From the first line to the last, print the data exactly.

==== Record excerpts

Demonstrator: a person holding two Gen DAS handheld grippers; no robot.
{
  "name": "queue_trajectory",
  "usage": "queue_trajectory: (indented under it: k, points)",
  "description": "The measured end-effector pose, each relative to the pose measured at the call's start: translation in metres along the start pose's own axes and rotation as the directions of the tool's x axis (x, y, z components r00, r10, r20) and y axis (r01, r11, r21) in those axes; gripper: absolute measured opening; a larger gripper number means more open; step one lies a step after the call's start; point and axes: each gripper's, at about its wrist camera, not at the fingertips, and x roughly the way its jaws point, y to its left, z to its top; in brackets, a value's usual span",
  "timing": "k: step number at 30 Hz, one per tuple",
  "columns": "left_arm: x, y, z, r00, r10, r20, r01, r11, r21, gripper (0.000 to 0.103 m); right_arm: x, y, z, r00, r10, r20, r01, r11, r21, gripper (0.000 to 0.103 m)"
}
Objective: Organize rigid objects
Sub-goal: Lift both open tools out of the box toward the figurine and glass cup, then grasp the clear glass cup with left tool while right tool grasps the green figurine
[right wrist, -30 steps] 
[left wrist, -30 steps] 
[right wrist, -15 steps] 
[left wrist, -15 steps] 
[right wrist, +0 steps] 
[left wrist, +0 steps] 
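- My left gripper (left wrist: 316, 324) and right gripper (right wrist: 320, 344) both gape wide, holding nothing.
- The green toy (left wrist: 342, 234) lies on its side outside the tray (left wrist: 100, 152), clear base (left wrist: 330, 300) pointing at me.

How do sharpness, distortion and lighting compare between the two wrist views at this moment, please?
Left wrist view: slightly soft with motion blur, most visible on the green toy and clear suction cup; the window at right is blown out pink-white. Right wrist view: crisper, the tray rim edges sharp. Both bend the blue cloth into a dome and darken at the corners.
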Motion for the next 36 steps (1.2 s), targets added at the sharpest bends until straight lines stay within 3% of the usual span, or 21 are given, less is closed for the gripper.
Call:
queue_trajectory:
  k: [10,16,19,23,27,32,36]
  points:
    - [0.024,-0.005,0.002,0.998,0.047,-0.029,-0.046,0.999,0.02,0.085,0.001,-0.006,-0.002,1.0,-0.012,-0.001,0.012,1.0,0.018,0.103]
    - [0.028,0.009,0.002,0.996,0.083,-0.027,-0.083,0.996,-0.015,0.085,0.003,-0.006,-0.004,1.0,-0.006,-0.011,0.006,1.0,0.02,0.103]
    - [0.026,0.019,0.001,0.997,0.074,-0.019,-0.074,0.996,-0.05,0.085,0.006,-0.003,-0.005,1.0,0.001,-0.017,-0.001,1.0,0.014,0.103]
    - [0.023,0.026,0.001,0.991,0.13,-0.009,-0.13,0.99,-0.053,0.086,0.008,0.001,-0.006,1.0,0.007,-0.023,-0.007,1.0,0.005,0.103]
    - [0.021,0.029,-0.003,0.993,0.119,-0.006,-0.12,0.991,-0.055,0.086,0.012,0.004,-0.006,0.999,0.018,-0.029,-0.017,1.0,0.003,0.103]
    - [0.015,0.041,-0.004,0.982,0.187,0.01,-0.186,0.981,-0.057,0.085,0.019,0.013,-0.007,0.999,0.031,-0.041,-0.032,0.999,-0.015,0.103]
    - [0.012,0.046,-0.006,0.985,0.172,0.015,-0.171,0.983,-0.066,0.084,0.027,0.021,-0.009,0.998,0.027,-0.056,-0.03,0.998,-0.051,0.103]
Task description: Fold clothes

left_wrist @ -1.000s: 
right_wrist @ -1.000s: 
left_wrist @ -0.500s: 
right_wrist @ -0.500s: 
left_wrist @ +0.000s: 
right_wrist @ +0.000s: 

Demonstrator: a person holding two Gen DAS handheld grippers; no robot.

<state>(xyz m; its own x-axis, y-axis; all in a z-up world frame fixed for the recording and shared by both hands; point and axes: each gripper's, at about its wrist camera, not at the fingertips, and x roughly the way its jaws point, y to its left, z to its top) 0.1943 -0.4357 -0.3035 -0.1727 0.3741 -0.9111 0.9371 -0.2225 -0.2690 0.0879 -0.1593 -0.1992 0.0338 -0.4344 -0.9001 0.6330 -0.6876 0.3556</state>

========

• **Finished exercise**:
Demonstrator: a person holding two Gen DAS handheld grippers; no robot.
{
  "name": "queue_trajectory",
  "usage": "queue_trajectory: (indented under it: k, points)",
  "description": "The measured end-effector pose, each relative to the pose measured at the call's start: translation in metres along the start pose's own axes and rotation as the directions of the tool's x axis (x, y, z components r00, r10, r20) and y axis (r01, r11, r21) in those axes; gripper: absolute measured opening; a larger gripper number means more open; step one lies a step after the call's start; point and axes: each gripper's, at about its wrist camera, not at the fingertips, and x roughly the way its jaws point, y to its left, z to its top; in brackets, a value's usual span",
  "timing": "k: step number at 30 Hz, one per tuple",
  "columns": "left_arm: x, y, z, r00, r10, r20, r01, r11, r21, gripper (0.000 to 0.103 m); right_arm: x, y, z, r00, r10, r20, r01, r11, r21, gripper (0.000 to 0.103 m)"
}
Objective: Organize rigid objects
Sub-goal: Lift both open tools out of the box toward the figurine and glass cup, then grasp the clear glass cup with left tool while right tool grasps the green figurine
[right wrist, -30 steps] 
[left wrist, -30 steps] 
[right wrist, -15 steps] 
[left wrist, -15 steps] 
[right wrist, +0 steps] 
[left wrist, +0 steps] 
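- My left gripper (left wrist: 316, 324) and right gripper (right wrist: 320, 344) both gape wide, holding nothing.
- The green toy (left wrist: 342, 234) lies on its side outside the tray (left wrist: 100, 152), clear base (left wrist: 330, 300) pointing at me.

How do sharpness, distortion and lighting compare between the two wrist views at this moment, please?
Left wrist view: slightly soft with motion blur, most visible on the green toy and clear suction cup; the window at right is blown out pink-white. Right wrist view: crisper, the tray rim edges sharp. Both bend the blue cloth into a dome and darken at the corners.
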Motion for the next 36 steps (1.2 s), targets added at the sharpest bends until straight lines stay within 3% of the usual span, or 21 are given, less is closed for the gripper.
Call:
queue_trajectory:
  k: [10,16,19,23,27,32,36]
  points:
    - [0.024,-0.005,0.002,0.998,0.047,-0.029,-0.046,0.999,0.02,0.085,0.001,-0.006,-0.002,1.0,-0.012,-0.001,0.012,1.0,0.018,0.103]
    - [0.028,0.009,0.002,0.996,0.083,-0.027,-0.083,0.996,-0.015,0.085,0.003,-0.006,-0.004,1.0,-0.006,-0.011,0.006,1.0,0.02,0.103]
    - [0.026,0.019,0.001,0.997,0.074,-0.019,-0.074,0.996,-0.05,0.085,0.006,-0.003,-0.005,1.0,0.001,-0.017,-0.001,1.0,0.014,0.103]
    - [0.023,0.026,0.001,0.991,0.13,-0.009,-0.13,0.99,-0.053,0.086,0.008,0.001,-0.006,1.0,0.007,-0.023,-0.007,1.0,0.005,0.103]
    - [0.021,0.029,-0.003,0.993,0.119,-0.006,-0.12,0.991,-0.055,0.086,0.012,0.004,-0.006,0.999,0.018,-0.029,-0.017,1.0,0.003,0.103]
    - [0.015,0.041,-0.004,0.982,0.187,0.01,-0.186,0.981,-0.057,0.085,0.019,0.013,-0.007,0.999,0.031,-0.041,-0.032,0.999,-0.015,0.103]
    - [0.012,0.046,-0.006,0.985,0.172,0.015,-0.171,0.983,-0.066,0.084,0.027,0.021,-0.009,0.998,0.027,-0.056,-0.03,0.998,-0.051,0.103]
Task description: Fold clothes

left_wrist @ -1.000s: 
right_wrist @ -1.000s: 
left_wrist @ -0.500s: 
right_wrist @ -0.500s: 
left_wrist @ +0.000s: 
right_wrist @ +0.000s: 

Demonstrator: a person holding two Gen DAS handheld grippers; no robot.

<state>(xyz m; its own x-axis, y-axis; all in a z-up world frame fixed for the recording and shared by both hands; point and axes: each gripper's, at about its wrist camera, not at the fingertips, and x roughly the way its jaws point, y to its left, z to its top) 0.1943 -0.4357 -0.3035 -0.1727 0.3741 -0.9111 0.9371 -0.2225 -0.2690 0.0879 -0.1593 -0.1992 0.0338 -0.4344 -0.9001 0.6330 -0.6876 0.3556</state>

The output is complete.